One damned funny thing after another
Alexander Chancellor
THE SMOKING DIARIES by Simon Gray Granta, £14.99, pp. 230, ISBN 186207688X Simon Gray is 65 and is unwell. It's not clear from this brilliant book quite how unwell he is. At some point he had prostate cancer, he tells us. But he doesn't say if he has it still. What he does say is that he still smokes about 65 cigarettes a day. (He started smoking at the age of seven, and the best he seems ever to have achieved by way of giving up has been to reduce this briefly to 30 a day.) He also used to drink four bottles of champagne a day, though he is now a teetotaller. I am impressed.
But a lifetime of overindulgence, he tells us, has taken its toll on his health. He is fat and flabby. He spends much time 'belching, farting, dribbling, wheezing'. And although as a schoolboy he was a star at football and cricket, the only physical pursuit he can still enjoy is swimming. What never seems to have suffered, however, is his productivity as a writer. He has written more than 35 plays for stage, radio and television, not to mention various novels and memoirs. He may feel horribly old, but who could not envy him his energy? This book is a catalogue of misfortunes. Despite his considerable success as a writer (even if he merited more), and despite being married to Victoria Rothschild (whose family name suggests wealth), he has ended up broke. On the advice of a whizz-kid accountant, he put his money into Lloyds and lost nearly all of it. He was left with a house in London, which he gave to his first wife Beryl when they were divorced, and with his copyrights, which he sold to pay a disastrously overdue tax bill. 'I have therefore nothing left in the way of worldly goods except my books, five Olympia typewriters, two computers, two television sets plus videos, two desks, two chairs, and my honour — for which so far no takers.'
On top of all that, he has been constantly in the presence of illness and death. His brother, Piers, died young of drink. His good friend Ian Hamilton died of cancer, bequeathing him a straw hat that he now constantly wears. Another good friend, Harold Pinter, had a frightening attack of cancer, but mercifully made a good recov
ery from it.

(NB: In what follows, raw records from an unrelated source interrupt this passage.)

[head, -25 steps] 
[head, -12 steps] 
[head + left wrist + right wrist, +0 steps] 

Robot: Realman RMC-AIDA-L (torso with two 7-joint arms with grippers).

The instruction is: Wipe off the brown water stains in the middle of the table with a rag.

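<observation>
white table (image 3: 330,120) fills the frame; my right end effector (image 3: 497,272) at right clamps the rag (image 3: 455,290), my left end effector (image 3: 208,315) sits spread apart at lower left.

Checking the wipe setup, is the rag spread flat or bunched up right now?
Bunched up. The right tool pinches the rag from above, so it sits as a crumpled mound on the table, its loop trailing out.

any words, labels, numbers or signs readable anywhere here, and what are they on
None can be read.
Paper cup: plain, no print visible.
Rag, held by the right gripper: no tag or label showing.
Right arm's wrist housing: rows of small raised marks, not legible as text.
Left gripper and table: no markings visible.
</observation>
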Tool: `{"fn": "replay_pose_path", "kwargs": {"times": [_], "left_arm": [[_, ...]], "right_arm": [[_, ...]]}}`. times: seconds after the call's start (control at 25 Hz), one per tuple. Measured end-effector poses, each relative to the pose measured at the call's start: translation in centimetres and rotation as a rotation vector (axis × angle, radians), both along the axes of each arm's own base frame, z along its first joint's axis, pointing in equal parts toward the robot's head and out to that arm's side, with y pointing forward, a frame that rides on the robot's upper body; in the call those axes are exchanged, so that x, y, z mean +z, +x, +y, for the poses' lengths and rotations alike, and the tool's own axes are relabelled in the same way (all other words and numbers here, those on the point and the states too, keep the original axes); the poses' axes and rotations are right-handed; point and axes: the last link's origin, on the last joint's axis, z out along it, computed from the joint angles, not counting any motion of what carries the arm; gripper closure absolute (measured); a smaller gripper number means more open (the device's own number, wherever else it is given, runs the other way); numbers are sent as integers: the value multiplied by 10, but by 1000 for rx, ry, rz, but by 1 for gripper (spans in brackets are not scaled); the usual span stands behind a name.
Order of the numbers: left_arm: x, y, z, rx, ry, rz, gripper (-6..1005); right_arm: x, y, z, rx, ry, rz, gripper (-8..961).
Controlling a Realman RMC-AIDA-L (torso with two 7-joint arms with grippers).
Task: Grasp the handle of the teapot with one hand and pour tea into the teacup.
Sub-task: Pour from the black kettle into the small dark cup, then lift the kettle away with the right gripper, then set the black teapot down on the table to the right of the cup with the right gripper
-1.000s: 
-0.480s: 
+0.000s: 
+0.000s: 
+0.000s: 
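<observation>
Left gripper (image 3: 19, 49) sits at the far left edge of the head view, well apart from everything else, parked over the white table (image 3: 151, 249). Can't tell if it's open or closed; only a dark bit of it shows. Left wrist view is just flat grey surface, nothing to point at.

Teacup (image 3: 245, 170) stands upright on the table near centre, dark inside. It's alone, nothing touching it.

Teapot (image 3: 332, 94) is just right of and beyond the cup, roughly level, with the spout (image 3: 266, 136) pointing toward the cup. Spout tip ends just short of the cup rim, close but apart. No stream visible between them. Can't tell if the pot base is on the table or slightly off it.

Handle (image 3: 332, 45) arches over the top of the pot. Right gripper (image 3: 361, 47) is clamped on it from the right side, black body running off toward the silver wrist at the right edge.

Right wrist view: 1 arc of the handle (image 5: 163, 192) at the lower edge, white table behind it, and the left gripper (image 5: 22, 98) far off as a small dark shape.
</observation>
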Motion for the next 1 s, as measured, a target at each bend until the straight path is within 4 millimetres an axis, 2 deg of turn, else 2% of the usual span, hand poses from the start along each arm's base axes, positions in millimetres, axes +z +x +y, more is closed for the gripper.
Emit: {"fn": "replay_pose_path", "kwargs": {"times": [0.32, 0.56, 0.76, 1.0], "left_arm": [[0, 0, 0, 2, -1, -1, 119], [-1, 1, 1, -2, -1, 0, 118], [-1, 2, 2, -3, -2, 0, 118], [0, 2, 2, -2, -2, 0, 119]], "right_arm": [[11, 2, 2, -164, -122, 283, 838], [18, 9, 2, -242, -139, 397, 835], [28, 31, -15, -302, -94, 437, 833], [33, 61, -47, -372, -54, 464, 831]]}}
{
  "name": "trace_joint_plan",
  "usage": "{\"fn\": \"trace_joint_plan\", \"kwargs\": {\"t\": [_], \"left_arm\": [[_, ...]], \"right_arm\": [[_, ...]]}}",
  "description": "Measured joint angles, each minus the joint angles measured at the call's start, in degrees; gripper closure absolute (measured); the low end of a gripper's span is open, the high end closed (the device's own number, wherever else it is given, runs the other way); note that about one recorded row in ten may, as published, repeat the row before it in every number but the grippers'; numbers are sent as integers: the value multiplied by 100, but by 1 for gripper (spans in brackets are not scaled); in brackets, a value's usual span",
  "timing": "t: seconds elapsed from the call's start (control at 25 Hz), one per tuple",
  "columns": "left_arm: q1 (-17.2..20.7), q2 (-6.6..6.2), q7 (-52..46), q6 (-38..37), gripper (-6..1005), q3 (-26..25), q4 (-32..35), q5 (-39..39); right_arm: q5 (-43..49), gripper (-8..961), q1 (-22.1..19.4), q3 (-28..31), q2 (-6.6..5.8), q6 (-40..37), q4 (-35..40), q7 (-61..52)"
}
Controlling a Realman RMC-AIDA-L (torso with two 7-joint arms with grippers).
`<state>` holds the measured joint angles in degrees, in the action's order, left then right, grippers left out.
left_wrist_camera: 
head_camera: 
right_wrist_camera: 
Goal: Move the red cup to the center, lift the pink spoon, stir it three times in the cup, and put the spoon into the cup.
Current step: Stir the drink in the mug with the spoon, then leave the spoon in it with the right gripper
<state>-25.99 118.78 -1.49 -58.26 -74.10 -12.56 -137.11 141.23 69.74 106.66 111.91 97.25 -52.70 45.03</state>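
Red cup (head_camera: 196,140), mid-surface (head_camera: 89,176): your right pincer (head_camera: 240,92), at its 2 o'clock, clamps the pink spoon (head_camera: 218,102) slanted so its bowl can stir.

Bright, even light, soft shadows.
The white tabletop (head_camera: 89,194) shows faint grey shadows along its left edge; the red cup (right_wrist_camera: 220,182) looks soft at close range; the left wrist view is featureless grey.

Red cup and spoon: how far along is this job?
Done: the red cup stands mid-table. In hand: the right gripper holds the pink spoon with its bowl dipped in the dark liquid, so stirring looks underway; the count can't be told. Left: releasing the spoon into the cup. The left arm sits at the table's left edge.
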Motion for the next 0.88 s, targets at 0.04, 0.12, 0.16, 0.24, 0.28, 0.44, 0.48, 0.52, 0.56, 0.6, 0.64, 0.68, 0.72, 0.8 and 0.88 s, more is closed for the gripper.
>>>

Then the expensive W11 restaurants in which Simon Gray used to eat regularly with these friends — Chez Moi and Orsino — have both closed down (Orsino after this book was written), depriving him, it seems, of all his comforting rituals except for his regular bus trips (on his old-age 'freedom pass') from his home in Holland Park up to Queensway, where he sits alone smoking at Whiteley's, watching the multicultural world go by. And even people he doesn't know keep dying on him — an old man in a next-door hotel room on the Italian Riviera, another man on a British Airways flight from Britain to Canada. The most terrible things are always happening to him. Yet he seems happy. He loves his wife, his children, his friends and his animals. He is tremendously curious and observant. And he writes wonderfully. It is all most encouraging to those of us who are getting on a bit.
The Smoking Diaries, though seeming to ramble, don't really ramble at all. They dip backwards and forwards into his life, apparently at random, but have some hidden structure that perhaps even he doesn't understand, just as he doesn't understand why he was a 'natural' as a teenage footballer.
He takes you, the reader, away from where you are before you are ready, but then returns — often much later in the book — to answer the questions that have been nagging at you. You might not think it possible to generate suspense in a book like this, but he does it all the same.
I should add that he is also extremely funny, not least when lamenting, as a selfappointed old man, the way that times have changed since his youth. Early in the book, he describes how he failed to answer a knock on the door by Antonia Fraser, imagining he had heard the heavy tread of a policeman. But then he remembers that policemen these days
don't have a heavy tread; for one thing they don't wear constabulatory boots, they wear light, smart shoes that probably cause them to pitter-patter lightly along, in twos or threes or even little packs of four or five, towards some pop star whose Internet habit they are investigating.